[Your instructions]
Give the following records again in full and without alteration.

Records drawn from a dataset:
============================================================

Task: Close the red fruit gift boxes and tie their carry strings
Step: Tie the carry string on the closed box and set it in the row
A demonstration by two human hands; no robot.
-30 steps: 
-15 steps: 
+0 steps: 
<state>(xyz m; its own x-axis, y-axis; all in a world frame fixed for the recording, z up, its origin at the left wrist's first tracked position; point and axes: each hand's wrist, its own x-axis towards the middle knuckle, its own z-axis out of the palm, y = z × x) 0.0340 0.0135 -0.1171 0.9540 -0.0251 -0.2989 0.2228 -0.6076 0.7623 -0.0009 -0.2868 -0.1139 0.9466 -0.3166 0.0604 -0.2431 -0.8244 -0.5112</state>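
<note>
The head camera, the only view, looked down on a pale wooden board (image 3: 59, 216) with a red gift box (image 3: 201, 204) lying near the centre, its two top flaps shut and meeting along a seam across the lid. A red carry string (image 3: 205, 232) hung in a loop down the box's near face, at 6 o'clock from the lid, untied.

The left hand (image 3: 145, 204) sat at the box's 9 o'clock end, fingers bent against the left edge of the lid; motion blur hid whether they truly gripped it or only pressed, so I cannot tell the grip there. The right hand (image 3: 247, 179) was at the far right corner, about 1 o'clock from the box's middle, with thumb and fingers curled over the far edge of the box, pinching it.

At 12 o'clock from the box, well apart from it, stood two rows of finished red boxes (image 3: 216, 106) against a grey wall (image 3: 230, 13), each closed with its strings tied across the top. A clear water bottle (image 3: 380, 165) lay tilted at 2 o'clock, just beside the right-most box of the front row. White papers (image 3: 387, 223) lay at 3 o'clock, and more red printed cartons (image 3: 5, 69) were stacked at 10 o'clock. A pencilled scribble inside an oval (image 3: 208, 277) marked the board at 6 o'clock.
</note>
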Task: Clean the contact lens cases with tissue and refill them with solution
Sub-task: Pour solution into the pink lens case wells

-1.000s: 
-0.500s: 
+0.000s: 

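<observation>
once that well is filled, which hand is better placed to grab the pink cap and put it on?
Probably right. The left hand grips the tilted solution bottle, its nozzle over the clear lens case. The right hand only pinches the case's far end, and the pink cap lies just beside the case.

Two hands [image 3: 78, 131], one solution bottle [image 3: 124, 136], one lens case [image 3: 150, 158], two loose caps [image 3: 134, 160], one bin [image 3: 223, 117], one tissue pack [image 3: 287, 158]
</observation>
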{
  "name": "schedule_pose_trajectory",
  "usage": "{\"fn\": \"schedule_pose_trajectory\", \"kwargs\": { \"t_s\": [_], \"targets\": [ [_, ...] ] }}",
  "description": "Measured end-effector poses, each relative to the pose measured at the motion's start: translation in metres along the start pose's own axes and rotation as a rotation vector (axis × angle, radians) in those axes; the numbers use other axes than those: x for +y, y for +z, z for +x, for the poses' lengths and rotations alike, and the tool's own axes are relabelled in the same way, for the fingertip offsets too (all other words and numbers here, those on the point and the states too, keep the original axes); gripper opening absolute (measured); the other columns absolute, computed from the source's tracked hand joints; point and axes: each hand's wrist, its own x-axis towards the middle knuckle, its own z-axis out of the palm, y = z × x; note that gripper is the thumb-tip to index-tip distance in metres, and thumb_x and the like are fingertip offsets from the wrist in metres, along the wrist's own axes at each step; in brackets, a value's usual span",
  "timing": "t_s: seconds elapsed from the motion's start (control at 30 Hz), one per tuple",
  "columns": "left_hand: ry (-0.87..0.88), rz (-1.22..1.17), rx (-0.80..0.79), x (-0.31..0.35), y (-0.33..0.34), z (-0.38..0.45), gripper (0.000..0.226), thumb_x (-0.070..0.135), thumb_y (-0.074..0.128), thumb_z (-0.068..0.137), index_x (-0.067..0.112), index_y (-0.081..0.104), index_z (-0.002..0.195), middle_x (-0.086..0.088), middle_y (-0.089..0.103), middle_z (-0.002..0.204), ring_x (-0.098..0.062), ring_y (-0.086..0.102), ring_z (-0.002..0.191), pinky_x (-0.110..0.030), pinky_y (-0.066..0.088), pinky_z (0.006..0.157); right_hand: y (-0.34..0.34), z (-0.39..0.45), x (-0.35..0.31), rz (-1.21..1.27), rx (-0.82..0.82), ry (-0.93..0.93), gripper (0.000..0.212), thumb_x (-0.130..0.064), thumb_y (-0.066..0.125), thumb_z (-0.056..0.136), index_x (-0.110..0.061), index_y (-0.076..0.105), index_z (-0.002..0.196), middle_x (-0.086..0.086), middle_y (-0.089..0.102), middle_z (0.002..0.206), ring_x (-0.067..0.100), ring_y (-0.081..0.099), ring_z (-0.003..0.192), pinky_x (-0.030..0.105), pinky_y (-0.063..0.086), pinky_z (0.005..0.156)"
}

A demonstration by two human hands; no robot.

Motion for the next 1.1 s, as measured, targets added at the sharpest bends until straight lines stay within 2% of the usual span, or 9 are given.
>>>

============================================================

[Exercise answer]
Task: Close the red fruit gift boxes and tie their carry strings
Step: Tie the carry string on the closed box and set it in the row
A demonstration by two human hands; no robot.
-30 steps: 
-15 steps: 
+0 steps: 
<state>(xyz m; its own x-axis, y-axis; all in a world frame fixed for the recording, z up, its origin at the left wrist's first tracked position; point and axes: each hand's wrist, its own x-axis towards the middle knuckle, its own z-axis out of the palm, y = z × x) 0.0340 0.0135 -0.1171 0.9540 -0.0251 -0.2989 0.2228 -0.6076 0.7623 -0.0009 -0.2868 -0.1139 0.9466 -0.3166 0.0604 -0.2431 -0.8244 -0.5112</state>
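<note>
The head camera, the only view, looked down on a pale wooden board (image 3: 59, 216) with a red gift box (image 3: 201, 204) lying near the centre, its two top flaps shut and meeting along a seam across the lid. A red carry string (image 3: 205, 232) hung in a loop down the box's near face, at 6 o'clock from the lid, untied.

The left hand (image 3: 145, 204) sat at the box's 9 o'clock end, fingers bent against the left edge of the lid; motion blur hid whether they truly gripped it or only pressed, so I cannot tell the grip there. The right hand (image 3: 247, 179) was at the far right corner, about 1 o'clock from the box's middle, with thumb and fingers curled over the far edge of the box, pinching it.

At 12 o'clock from the box, well apart from it, stood two rows of finished red boxes (image 3: 216, 106) against a grey wall (image 3: 230, 13), each closed with its strings tied across the top. A clear water bottle (image 3: 380, 165) lay tilted at 2 o'clock, just beside the right-most box of the front row. White papers (image 3: 387, 223) lay at 3 o'clock, and more red printed cartons (image 3: 5, 69) were stacked at 10 o'clock. A pencilled scribble inside an oval (image 3: 208, 277) marked the board at 6 o'clock.
</note>
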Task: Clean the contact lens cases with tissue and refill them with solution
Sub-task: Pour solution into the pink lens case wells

-1.000s: 
-0.500s: 
+0.000s: 

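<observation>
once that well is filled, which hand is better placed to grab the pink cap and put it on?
Probably right. The left hand grips the tilted solution bottle, its nozzle over the clear lens case. The right hand only pinches the case's far end, and the pink cap lies just beside the case.

Two hands [image 3: 78, 131], one solution bottle [image 3: 124, 136], one lens case [image 3: 150, 158], two loose caps [image 3: 134, 160], one bin [image 3: 223, 117], one tissue pack [image 3: 287, 158]
</observation>
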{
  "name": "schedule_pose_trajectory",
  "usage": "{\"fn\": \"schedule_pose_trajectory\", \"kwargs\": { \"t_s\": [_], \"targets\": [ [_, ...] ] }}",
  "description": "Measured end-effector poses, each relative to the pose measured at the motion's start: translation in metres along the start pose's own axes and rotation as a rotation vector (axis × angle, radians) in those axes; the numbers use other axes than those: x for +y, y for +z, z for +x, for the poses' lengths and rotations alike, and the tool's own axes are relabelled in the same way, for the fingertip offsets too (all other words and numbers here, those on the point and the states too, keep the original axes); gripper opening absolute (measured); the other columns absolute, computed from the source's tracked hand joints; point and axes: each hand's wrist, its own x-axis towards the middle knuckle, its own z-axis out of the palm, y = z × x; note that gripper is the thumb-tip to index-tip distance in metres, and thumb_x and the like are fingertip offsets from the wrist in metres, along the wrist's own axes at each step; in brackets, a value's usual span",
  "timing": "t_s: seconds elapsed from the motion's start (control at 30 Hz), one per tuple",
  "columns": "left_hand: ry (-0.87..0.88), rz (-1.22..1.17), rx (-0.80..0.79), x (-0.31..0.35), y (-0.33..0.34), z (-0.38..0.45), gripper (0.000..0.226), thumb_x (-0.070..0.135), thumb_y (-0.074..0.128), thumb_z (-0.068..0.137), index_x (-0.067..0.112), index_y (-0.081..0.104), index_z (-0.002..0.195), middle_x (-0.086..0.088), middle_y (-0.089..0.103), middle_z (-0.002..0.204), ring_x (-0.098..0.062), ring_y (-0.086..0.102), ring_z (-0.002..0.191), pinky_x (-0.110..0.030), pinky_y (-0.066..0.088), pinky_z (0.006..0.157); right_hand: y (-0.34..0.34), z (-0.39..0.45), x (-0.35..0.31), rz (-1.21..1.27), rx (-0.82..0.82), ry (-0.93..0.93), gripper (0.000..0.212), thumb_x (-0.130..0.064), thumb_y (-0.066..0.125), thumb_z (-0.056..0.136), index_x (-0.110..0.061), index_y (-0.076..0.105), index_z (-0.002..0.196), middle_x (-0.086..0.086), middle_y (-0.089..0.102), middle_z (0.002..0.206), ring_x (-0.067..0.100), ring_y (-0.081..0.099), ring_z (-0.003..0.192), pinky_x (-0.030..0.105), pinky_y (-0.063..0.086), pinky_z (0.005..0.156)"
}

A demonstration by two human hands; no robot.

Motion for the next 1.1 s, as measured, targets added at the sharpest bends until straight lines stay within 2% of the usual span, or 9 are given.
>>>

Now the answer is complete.